We then proceeded to the town of Argao, where we had lunch at the Casa Real (Municipal Hall) and sampled the famous torta de Argao.
Casa Real is the oldest existing town hall in the province of Cebu. Beside the Casa Real is the Argao Hall of Justice, which used to be a cuartel during World War II. A few meters from Casa Real is the Puerta Marina, a watchtower made of coral stones used during the Moro raids. Beside the Puerta Marina is the Capilla de Mortuario, used as a chapel during funerals in the past. Across the Capilla de Mortuario is the Church of St. Michael the Archangel. The Church has a mural of St. Michael defeating Lucifer and his followers, done also by my great great grandfather Ray Francia, the father of my mother’s grandmother.
In the town of Sibonga, we visited the Monastery of the Holy Eucharist, commonly known to Cebuanos as Birhen sa Simala. The Monastery of the Holy Eucharist is famous for the miracles made by the Blessed Virgin Mary. The Cebuanos’ strong faith and belief are all presented as testimonials on the walls of the Birhen sa Simala.

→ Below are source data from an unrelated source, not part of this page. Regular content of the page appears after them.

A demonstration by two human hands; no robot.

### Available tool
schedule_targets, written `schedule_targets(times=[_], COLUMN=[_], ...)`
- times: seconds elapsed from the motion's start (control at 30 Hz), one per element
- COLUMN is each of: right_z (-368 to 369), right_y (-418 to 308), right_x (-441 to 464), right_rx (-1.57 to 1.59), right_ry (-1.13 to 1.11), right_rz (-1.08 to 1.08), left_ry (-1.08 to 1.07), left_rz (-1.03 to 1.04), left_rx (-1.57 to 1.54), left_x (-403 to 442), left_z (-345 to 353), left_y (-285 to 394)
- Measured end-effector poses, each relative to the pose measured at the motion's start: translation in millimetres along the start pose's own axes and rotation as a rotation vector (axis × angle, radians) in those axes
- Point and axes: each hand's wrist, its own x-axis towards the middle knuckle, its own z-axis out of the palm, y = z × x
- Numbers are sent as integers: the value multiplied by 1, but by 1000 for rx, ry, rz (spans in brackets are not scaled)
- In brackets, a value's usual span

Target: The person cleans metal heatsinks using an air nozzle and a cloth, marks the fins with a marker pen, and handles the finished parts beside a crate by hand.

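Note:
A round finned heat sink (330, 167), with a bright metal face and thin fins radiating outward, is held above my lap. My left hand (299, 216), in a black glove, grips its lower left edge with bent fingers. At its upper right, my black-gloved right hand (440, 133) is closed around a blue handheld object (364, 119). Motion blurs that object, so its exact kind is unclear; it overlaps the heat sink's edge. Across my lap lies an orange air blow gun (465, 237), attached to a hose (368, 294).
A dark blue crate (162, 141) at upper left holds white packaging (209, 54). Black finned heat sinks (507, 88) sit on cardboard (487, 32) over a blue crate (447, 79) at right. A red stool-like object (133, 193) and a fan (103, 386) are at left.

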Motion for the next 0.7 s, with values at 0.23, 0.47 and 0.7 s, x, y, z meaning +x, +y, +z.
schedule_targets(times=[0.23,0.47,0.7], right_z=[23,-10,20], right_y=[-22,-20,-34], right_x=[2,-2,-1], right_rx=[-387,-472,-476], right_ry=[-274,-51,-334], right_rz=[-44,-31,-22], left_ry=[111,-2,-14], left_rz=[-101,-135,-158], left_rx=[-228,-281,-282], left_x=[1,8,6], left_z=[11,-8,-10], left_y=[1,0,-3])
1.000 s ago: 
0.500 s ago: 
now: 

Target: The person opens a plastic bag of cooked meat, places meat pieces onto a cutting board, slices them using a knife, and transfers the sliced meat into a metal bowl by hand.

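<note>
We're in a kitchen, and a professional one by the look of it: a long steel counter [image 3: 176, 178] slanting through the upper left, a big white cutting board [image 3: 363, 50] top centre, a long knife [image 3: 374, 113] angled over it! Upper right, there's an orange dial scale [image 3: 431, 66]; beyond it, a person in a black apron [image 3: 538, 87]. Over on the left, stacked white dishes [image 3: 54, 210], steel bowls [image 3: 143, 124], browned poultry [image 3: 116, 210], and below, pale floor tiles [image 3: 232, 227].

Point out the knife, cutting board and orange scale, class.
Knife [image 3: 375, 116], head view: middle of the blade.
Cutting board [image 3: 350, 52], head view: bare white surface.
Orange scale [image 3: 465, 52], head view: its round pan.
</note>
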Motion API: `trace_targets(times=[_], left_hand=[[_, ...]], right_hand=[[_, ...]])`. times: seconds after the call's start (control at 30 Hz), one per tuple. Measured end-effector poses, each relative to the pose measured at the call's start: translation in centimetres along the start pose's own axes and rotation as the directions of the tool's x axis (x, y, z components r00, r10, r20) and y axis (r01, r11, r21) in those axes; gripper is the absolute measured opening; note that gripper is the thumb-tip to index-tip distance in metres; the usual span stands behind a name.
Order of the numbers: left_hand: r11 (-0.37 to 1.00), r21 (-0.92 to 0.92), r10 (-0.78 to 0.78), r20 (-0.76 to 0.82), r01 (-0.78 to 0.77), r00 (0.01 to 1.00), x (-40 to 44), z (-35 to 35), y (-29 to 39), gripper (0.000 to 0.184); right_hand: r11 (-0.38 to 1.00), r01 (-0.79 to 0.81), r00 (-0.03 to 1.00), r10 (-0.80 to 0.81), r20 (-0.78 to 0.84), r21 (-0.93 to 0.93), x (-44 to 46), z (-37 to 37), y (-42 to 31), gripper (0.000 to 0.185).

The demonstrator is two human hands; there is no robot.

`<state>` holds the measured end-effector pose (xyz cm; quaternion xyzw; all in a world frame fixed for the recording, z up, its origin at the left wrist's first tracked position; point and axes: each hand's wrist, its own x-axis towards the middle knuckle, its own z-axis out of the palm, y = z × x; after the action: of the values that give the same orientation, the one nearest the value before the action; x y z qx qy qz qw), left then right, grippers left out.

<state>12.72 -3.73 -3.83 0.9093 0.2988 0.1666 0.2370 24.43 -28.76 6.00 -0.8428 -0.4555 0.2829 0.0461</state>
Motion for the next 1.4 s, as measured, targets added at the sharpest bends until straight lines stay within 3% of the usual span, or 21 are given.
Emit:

Last leg of our trip was in Talisay city, where we were treated to a feast of the famous Talisay lechon, puso and dinuguan for dinner. During dinner, dances were performed by Talisay’s festival queen, and we ended the night with a grand fireworks display at the Talisay City Hall grounds.
Whew! That was quite a trip. Personally, the Suroy Suroy sa Sugbo has given me the opportunity to admire and respect our Filipino culture and heritage. The trip will make you appreciate the different delicacies and local food prepared by the different towns visited. The excursion has taught me to love my country more, made me realize that the Philippines is beautiful, it is heaven and paradise. It’s undoubtedly more fun in the Philippines. “Huwag maging dayuhan sa sariling Bayan.” (Katrina Charmaine Avila)
Published in the Sun.Star Cebu newspaper on March 27, 2014.